Sopher, the spokesperson for the school district, read a letter from Jason Burdine, president of the board of trustees.
“We appreciate the concern of the coalition of community members and elected officials who have reached out to Fort Bend ISD Board of Trustees and we agree wholeheartedly that the victims of the state of Texas’s convict leasing system suffered systemic and oppressive injustices. We welcome any partnership and financial support our elected officials can assist the district with as our local taxpayers have already spent $5 million since the discovery and to change course we need to identify an additional $18 million. We look forward to exploring all options on how to make that happen. We both want to show respect for the 95 lives that were lost to this horrific state-sanctioned practice and the same time relieve the burden to our taxpayers,” she read.
“I’m confident that we as a community can come together to find a solution and we’re going to rely not only on the county but the cities, the state, and any other governmental entity that can provide the resources to help us meet both of those goals. So we look forward to our continued dialog,” Sopher said.
The unmarked cemetery was discovered a year ago when the school district began construction of the career and technical center (CTC). Throughout the summer archeologists exhumed and examined the skeletal remains of the 95 people buried there. They determined them to be victims of the state-sanctioned convict labor leasing program that operated from 1878-1910. All of them are believed to be black and one or more is female.
After holding a series of public meetings, the school district and the City of Sugar Land reached an agreement to reinter the remains nearby at the city-owned Imperial Prison Farm Cemetery. That decision did not sit well with a coalition of activists who feel the bodies – which are currently being stored in a trailer on site – should be returned to their original gravesites.
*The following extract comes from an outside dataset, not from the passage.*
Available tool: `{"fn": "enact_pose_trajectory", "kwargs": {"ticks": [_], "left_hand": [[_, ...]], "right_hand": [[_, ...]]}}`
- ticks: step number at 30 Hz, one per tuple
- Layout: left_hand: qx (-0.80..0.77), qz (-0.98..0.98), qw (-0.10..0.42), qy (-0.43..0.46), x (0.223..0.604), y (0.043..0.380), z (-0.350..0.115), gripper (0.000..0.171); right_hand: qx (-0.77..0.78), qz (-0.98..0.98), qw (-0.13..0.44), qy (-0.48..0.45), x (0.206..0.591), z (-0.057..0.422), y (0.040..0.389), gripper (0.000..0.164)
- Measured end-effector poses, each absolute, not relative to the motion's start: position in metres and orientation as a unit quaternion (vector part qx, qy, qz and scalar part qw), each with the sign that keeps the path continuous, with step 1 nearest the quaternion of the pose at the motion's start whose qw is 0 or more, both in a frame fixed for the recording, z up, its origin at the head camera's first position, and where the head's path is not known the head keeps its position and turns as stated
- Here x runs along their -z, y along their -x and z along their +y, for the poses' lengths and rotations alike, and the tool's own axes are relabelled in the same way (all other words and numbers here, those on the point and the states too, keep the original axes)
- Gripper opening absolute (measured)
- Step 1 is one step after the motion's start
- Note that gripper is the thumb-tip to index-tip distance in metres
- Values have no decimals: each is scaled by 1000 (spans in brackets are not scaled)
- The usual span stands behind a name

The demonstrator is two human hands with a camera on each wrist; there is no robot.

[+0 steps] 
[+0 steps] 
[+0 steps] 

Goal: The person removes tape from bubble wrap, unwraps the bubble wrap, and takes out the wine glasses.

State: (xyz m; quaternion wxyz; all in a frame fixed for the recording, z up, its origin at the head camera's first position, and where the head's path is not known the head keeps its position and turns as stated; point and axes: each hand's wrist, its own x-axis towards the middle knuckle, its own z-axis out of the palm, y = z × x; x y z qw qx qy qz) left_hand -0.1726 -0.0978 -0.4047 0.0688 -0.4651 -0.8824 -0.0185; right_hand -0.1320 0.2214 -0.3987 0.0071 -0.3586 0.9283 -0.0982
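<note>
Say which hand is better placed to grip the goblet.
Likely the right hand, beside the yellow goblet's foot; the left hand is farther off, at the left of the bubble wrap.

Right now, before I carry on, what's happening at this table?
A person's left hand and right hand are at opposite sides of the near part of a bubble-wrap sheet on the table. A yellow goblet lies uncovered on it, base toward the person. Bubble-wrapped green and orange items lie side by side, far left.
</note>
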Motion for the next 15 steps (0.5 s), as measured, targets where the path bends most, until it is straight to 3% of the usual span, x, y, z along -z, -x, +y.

The Fort Bend ISD has continued with construction of the portions of the CTC that are not impacted by the cemetery. It also filed suit in the 434th District Court seeking removal of the cemetery designation and to allow it to move the bodies to the Imperial cemetery and complete construction of the CTC.
Judge James Shoemake of the 434th District Court delayed ruling on the case until March and named attorney Michael W. Elliott as master in chancery, a special investigative advocate, to research the issue for the court. The district appealed that action and the matter is pending in appellate court.
A letter was recently submitted to the FBISD Board of Trustees by 15 people asking the board stop construction and return the bodies to their original graves. The letter was signed by a number of elected officials including U.S. Rep. Al Green, State Sen. Borris Miles, State Rep. Ron Reynolds, County Judge KP George, County Commissioner Ken DeMerchant, District Attorney Brian Middleton, and Missouri City Councilman Jeffrey Boney.
“We have the chance to demonstrate to the nation that Fort Bend ISD, the City of Sugar Land, and Fort Bend County are jointly committed to leading the way in being on the right side of history; most importantly, we have the ability to show future generations that we are committed to doing the right thing, even when it may be the more difficult path to take. We urge Fort Bend ISD to find alternative measures to show respect for the ninety-five lives that were lost and laid to rest on this land. We will be in attendance at your meeting on February 18th, where we look forward to discussing alternative plans,” they wrote.
(Disclaimer: Writer Joe Southern is a member of the Fort Bend County Historic Commission and voted in favor of the resolution.)